From this point on, Darlings takes a different turn. We now see an angry Badru diabolically planning to bump off Hamza. Yet she constantly vacillates between guilt and kindness for the husband she has lived with for long.

What Badru suffers from is called the Battered Wife Accommodation Syndrome. Here the battered wife begins to believe that she must have done something to anger her husband to treat her so badly. Or, in some cases, the internalisation of the 'husband-is-boss' ideology is so deep and intense that the wife believes that he has the right to beat her up because he also loves her, doesn't he?

She actually gets trapped into disbelief or denial that the partner is actually abusive. She may actually begin to believe that if the abuser loves her, it is fine, and the husband will change if she does.

The mother- daughter relationship runs as a delightfully entertaining and spicy sub-plot. It sometimes merges with the main husband-wife plot. There are amusing scenes such as one at the police station where the mother-daughter duo go to complain and Hamza suddenly comes in, throwing menacing looks at this 'new' wife.

The real image of Hamza comes across in two small scenes. One when he urges his boss not to make him clean the toilet while he is a TC. The boss tells him TC means "Toilet Cleaner". Hamza remains quiet.

The other that brings across Hamza's terrible character is on a railway platform. Here the railway staff is trying to put a dead body together. Hamza quietly takes the dead man's mobile from the stretcher, and later, gifts it to his elated wife.
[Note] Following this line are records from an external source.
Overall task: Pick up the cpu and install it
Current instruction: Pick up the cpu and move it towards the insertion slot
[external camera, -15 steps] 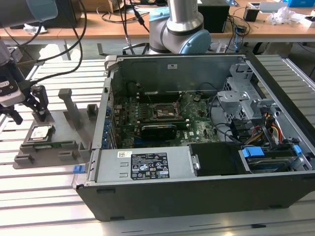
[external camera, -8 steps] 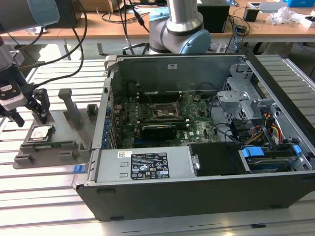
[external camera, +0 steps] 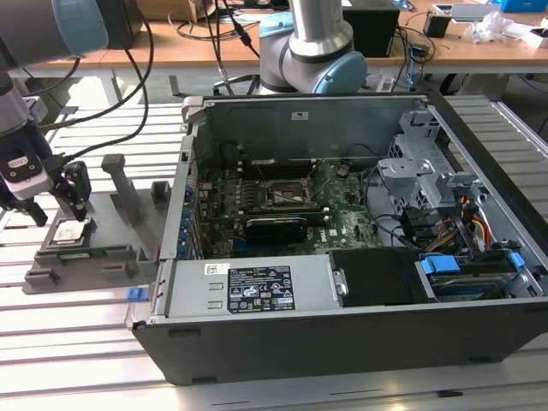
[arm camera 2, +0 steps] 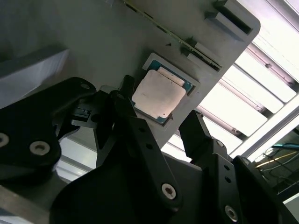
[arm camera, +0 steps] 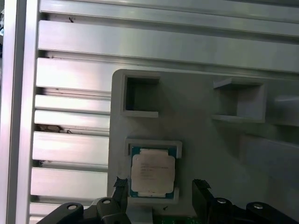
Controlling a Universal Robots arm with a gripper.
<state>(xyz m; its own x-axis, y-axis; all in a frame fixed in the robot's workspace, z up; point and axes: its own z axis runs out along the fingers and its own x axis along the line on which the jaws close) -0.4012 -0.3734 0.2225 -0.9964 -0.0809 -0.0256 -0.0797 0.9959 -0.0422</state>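
The cpu (arm camera: 153,173), a thin, flat square chip with a dull silvery top, lies face up in a shallow framed recess of the grey holder (arm camera: 210,140).

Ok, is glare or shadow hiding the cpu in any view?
Second wrist view: the cpu top is washed pale by light, the slats beyond it are blown out white, and the tool is dark in front. First wrist view: the cpu is evenly lit with no glare. Exterior view: the cpu is plain under even room light.
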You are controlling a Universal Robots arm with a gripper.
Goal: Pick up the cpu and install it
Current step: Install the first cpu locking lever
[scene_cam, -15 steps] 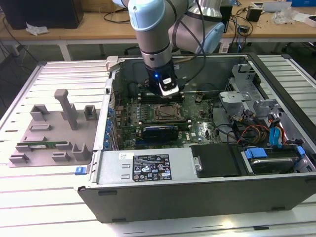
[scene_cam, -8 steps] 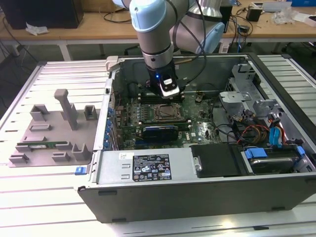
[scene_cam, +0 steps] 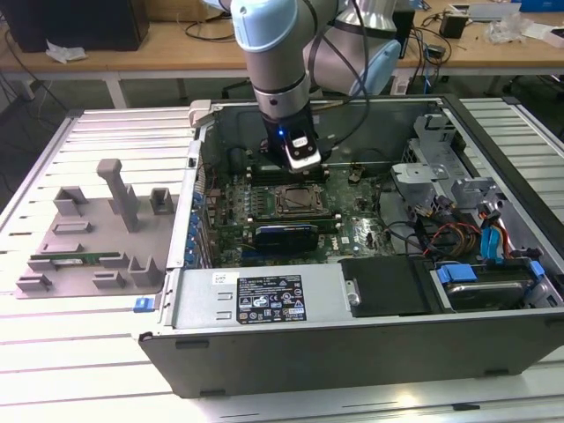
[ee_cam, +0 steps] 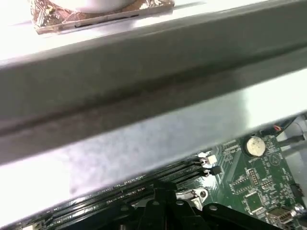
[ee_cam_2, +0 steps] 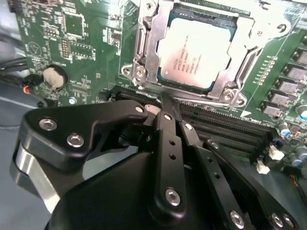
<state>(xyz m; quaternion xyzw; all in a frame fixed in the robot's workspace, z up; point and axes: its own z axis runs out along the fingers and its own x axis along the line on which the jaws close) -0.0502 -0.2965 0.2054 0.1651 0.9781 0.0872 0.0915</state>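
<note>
The cpu [ee_cam_2: 194,52] lies flat in the motherboard socket, silver top up, with the metal socket frame [ee_cam_2: 144,57] around it. In the second wrist view my gripper [ee_cam_2: 168,103] hangs just off the socket's edge, over the memory slots. Its black fingers [ee_cam_2: 165,139] are shut together with nothing between them and are not touching the cpu. In the exterior view the gripper [scene_cam: 302,167] is inside the open computer case, just behind the socket [scene_cam: 297,201]. The first wrist view shows the fingertips [ee_cam: 160,199] below the case's grey metal wall [ee_cam: 144,110].
A grey fixture tray [scene_cam: 88,238] on the exterior view's left holds a green memory stick [scene_cam: 75,260]. The power supply [scene_cam: 264,300] lies along the case front. Drive bays and cables [scene_cam: 476,238] fill the right. A coin battery [ee_cam_2: 53,76] sits on the board.
</note>
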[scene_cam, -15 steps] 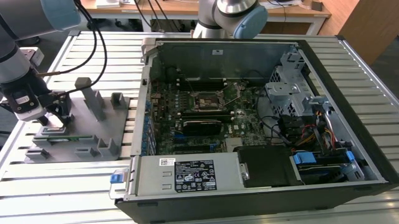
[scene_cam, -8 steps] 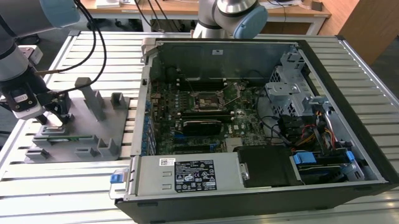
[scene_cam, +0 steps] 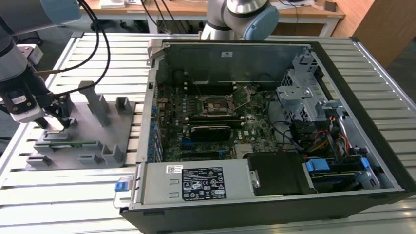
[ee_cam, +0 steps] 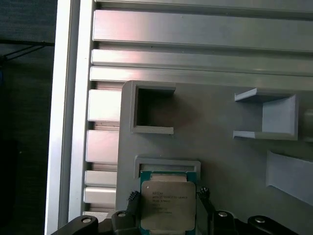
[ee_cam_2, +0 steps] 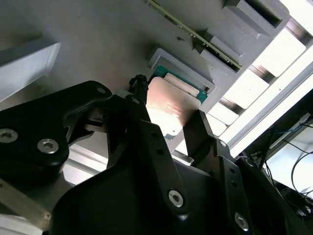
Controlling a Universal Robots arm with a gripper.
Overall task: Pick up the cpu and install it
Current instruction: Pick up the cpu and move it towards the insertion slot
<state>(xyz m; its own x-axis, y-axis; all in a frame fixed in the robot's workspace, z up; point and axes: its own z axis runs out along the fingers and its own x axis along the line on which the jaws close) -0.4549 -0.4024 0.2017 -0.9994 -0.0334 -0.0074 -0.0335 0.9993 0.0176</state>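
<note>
The cpu [ee_cam: 167, 205], a flat square chip with a silver top and a green edge, sits at a small grey nest [ee_cam: 167, 164] on the grey fixture plate [scene_cam: 81, 131]. My gripper [ee_cam: 167, 195] straddles it, one black finger against each of two opposite edges, shut on the chip. In the second wrist view the cpu [ee_cam_2: 168, 105] shines between the fingers of the gripper [ee_cam_2: 168, 103]. I cannot tell whether the chip has left the nest. In the exterior view the gripper [scene_cam: 55, 122] is low over the plate's near-left part. The motherboard socket [scene_cam: 217, 105] lies inside the open computer case.
The open computer case [scene_cam: 260, 126] stands to the exterior view's right of the plate. A long green memory stick [scene_cam: 68, 144] lies in a slot on the plate, with upright grey holders [scene_cam: 97, 105] beside it. Everything rests on a slatted aluminium table [scene_cam: 52, 195].
</note>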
One of the most telling scenes in the film is when a heart-broken Badru is about to jump off a hospital window after learning about her miscarriage. She halts before jumping and asks herself, "why me? It is his fault, he needs to pay".

All this is brought across without a single dialogue, and only through Alia Bhatt's body language and facial expressions. This shows what a brilliant performer she is for any role in any film, and no questions asked.
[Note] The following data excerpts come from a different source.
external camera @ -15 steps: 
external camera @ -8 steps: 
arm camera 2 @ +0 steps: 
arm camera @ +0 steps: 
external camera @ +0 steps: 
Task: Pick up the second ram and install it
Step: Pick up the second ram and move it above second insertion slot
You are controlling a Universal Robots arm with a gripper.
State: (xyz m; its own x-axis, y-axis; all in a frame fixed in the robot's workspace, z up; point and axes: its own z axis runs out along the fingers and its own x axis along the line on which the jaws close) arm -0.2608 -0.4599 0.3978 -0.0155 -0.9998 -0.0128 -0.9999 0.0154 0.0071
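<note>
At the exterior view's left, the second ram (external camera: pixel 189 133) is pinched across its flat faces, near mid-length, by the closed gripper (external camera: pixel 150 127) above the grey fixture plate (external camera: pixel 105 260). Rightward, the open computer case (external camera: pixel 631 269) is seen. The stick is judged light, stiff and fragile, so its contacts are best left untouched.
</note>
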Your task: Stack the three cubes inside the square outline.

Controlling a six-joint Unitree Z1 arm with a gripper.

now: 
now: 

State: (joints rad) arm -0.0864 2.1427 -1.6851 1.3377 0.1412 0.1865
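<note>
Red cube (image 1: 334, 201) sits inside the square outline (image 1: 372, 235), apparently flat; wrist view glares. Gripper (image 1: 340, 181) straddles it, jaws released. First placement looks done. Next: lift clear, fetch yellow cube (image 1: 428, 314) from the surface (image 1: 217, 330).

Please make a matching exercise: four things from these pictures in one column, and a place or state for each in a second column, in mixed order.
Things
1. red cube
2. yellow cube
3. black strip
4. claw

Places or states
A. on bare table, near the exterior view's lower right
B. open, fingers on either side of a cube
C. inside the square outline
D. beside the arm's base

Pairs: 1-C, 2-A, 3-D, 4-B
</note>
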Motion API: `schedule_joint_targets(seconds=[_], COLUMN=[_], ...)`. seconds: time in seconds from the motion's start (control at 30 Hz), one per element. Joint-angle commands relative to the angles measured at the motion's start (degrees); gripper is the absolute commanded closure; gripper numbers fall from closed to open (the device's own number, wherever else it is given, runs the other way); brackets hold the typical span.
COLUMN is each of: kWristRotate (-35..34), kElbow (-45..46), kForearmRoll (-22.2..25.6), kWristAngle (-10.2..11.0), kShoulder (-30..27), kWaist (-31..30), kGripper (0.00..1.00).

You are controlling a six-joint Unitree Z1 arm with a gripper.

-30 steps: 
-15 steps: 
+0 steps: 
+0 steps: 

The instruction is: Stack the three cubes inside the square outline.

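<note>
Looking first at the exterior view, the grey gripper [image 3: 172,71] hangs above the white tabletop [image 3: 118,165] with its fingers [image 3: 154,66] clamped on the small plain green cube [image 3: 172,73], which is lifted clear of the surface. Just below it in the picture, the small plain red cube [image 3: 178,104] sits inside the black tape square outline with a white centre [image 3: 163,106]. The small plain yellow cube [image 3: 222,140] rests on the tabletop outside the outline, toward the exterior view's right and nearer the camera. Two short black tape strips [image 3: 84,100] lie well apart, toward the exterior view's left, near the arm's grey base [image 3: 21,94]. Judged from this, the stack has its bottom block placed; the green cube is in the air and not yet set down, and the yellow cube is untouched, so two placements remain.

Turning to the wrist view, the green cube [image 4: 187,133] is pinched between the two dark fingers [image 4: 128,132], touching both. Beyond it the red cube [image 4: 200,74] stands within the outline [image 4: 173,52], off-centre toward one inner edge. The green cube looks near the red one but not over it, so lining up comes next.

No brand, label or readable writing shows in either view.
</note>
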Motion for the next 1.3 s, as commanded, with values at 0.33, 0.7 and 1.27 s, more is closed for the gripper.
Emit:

Shamsu, the mother, is no ordinary woman either. She lives in the neighbouring chawl and keeps an eye on her harassed daughter. She runs a small-time food delivery business which becomes a big success.

A sub-plot which livens the dark scenario comes across in Shamsu's relationship with her business partner, the handsome Zulfi (Roshan Mathew). He dreams of becoming a successful writer for Bollywood films but ends up selling stolen goods. Though we are led to believe that he has the keen eye for Badru, it turns out that he actually loves Shamsu. The brilliant Shefali Shah seals this confession with a deep kiss, taking him more by shock than surprise.

This is clearly an actor's film. Each of them, irrespective of the size of their role, screen time or dialogue, has given incredibly realistic performances. The woman living below Badru and Hamza's flat, runs a beauty parlour. She comments on Badru's stupidity.

Shamsu buys old stolen goods from Zulfi before they partner in a rising business in home-delivered meals, a big hit with the local police staff. These are some of the light moments that liven up the dark subject instead of turning the film into a dark, depressing story.

The art direction raises questions about the apartment shared by the main couple. It appears more spacious and well-furnished than Shamsu's small room, and does not quite fit into a 'chawl type' as we know it.

The music is quite good and is paced well. Vijay Varma as Hamza is a scream. Darlings has been released on an OTT platform but one imagines it would have done well with a theatrical release as well.

Darlings, pleej pleej watch this cinema. They are wonderfuls.